**What is required**
Out of the material that follows, write out exactly the lines from the line with "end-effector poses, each" to the line with "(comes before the", both ends included, and no others.

**Dataset section**

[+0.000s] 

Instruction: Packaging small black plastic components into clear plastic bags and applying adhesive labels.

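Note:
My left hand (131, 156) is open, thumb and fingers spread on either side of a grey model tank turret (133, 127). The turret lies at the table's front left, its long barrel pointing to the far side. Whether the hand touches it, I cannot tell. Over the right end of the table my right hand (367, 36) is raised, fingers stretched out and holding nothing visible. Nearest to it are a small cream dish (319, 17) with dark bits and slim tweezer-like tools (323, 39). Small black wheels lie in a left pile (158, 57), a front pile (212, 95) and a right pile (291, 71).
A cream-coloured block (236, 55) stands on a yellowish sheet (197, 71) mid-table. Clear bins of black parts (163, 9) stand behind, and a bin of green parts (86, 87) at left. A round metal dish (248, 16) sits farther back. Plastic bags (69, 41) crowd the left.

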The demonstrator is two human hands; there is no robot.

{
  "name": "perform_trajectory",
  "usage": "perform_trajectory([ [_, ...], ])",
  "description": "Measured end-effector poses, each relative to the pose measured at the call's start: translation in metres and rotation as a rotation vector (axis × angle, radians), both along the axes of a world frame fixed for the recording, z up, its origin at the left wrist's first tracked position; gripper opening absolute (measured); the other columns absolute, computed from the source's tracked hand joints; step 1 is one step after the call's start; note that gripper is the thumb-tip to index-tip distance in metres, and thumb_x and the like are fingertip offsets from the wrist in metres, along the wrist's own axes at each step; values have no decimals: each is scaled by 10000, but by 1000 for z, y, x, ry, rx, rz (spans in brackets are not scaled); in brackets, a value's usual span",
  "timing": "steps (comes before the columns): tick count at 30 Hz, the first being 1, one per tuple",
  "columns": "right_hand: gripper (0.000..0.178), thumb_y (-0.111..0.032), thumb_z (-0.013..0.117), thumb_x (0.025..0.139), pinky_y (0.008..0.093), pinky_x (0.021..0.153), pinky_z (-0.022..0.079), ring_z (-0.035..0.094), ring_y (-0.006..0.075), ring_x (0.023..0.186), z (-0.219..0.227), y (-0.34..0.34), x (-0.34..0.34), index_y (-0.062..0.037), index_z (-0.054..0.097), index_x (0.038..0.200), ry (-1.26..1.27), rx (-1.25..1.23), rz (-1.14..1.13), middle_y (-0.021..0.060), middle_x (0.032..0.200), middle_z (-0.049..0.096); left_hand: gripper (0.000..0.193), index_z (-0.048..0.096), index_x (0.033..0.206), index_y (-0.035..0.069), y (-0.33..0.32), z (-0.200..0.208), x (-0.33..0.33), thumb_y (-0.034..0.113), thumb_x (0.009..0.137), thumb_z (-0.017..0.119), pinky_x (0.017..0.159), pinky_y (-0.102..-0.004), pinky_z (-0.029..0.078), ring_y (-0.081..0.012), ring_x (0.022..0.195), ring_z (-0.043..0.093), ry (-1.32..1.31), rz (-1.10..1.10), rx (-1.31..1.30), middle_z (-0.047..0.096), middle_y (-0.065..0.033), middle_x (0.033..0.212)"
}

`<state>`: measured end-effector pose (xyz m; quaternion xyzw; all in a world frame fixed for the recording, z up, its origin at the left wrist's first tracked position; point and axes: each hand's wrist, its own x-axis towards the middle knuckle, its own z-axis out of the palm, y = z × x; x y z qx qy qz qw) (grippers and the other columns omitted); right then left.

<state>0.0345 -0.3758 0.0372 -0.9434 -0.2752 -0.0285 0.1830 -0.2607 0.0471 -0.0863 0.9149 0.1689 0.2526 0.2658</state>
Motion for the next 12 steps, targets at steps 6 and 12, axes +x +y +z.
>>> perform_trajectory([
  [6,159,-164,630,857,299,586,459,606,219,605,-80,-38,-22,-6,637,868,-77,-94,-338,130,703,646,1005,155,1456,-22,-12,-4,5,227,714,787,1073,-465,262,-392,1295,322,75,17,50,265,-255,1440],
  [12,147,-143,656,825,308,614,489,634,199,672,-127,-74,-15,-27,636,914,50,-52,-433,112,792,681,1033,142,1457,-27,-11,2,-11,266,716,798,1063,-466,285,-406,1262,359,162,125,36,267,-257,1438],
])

**Task output**
  "description": "Measured end-effector poses, each relative to the pose measured at the call's start: translation in metres and rotation as a rotation vector (axis × angle, radians), both along the axes of a world frame fixed for the recording, z up, its origin at the left wrist's first tracked position; gripper opening absolute (measured); the other columns absolute, computed from the source's tracked hand joints; step 1 is one step after the call's start; note that gripper is the thumb-tip to index-tip distance in metres, and thumb_x and the like are fingertip offsets from the wrist in metres, along the wrist's own axes at each step; values have no decimals: each is scaled by 10000, but by 1000 for z, y, x, ry, rx, rz (spans in brackets are not scaled); in brackets, a value's usual span",
  "timing": "steps (comes before the columns): tick count at 30 Hz, the first being 1, one per tuple",

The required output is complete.